## Aim of the exercise
Only those lines from the one with "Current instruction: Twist" through the last line of the material below should be output, each exactly as it appears.

----------------------------------------

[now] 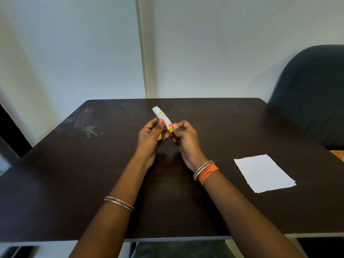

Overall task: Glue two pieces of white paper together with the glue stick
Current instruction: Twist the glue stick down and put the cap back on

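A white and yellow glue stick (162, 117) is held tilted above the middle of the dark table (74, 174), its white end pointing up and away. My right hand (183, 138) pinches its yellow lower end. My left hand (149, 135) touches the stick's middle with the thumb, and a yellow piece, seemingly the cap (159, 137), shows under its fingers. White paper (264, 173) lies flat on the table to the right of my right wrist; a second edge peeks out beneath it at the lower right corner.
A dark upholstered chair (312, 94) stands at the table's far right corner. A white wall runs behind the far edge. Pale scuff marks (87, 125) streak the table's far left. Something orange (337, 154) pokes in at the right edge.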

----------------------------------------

## Answer section
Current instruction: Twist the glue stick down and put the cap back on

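A white and yellow glue stick (162, 117) is held tilted above the middle of the dark table (74, 174), its white end pointing up and away. My right hand (183, 138) pinches its yellow lower end. My left hand (149, 135) touches the stick's middle with the thumb, and a yellow piece, seemingly the cap (159, 137), shows under its fingers. White paper (264, 173) lies flat on the table to the right of my right wrist; a second edge peeks out beneath it at the lower right corner.
A dark upholstered chair (312, 94) stands at the table's far right corner. A white wall runs behind the far edge. Pale scuff marks (87, 125) streak the table's far left. Something orange (337, 154) pokes in at the right edge.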

This output has come to an end.